And sometimes it’s hard. Sometimes I feel the weight of this societal expectation to drink. You see it in movies, in music, in media in general: this association between alcohol and good times. People who drink alcohol have fun, and sometimes I feel like I can’t have as much fun as other people because I’m not getting drunk all the time. Except I know that I’ve tried it before, and in my experience, alcohol never led up to lounging in a hot tub surrounded by attractive people. Typically, it led up to me crying about how I’m single, throwing up all over the place, and then waking up with a hangover. And not to mention, in the case of far too many of my friends, alcohol led up to a dependancy that completely altered the course of their lives and that some of them are still living with.
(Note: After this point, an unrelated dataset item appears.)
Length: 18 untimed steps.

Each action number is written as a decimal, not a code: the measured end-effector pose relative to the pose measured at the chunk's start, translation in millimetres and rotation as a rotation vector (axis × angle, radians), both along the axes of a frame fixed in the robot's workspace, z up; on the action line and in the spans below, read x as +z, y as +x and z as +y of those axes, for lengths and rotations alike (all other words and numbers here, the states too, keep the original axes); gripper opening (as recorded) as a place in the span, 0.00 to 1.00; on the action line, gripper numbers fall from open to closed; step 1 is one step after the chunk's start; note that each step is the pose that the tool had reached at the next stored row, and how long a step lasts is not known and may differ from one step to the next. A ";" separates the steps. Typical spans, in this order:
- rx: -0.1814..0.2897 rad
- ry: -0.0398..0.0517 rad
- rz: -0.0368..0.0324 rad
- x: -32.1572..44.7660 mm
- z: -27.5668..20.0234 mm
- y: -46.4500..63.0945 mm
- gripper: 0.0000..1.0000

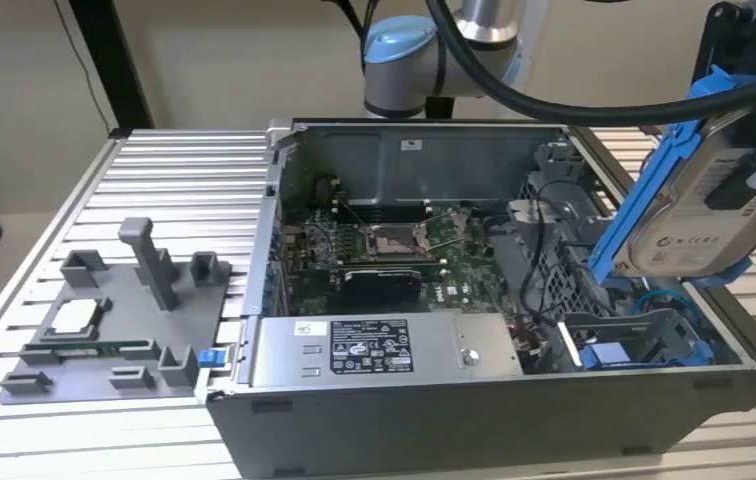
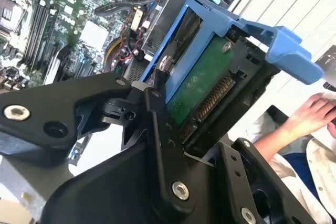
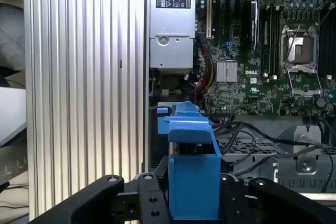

And of course, I’m not trying to say that anyone who drinks is wrong or stupid or even dependant; I’m not that dismissive of other perspectives. I would never tell someone that they shouldn’t drink, and if I’m out with a group of friends, I am totally happy sipping on my lemon water while commenting on how pretty their cocktails are or giving them pointers on how to properly pour from a pitcher of beer. All that I’m saying is that society gives us this image of alcohol as being a vehicle to good times, but that is only one perspective. There are millions of perspectives, each of them just as valid, and from my perspective, alcohol just isn’t important enough for me to make myself uncomfortable for the sake of other people.

I Need To

I need to write a post. If I write a post, I’ll feel better. I need to write need to write need to write need to-

No. There are other things I need to do. I need to study. But I already have studied. But if I don’t study I’m going to fail. But I’ve already studied and I think I have it under control. But I haven’t even done all the reading. But I’ve done most of the reading and the stuff I haven’t won’t even be on the test, I’m fine. But I need to study need to study need to study.

I need to write a post.

I need to fix my life. My life is a mess. My life is in shambles. I have things to do and I keep fucking up. I need to get a job. I need to keep applying. I need to keep looking and I need to keep trying and I need to find the best job. I need a job that will pay well because I need to be an adult. I need an apartment of my own. I need to move to the city because that’s where things happen. That’s where I’ll meet people. That’s where my career will take off if it ever does. And if I’m going to move to the city I need money and to get money I need a job, a good job, a job that pays. So I need to keep looking. I need to find a-

No. I need to study.

No. I need to write a post.

I need to write a post because I need to get my writing out there. I need people to read it and no one’s been reading it and I can’t let that happen because I need to get my name out there. I need a foundation, a start, so that my writing can get out there and my life won’t be a total waste. I need to write a post. I need to try harder. I need to I need to I need to-

And if I’m going to, I need life experience. I need to get out there and do stuff. I need to talk to people. I need to make friends. I need to date.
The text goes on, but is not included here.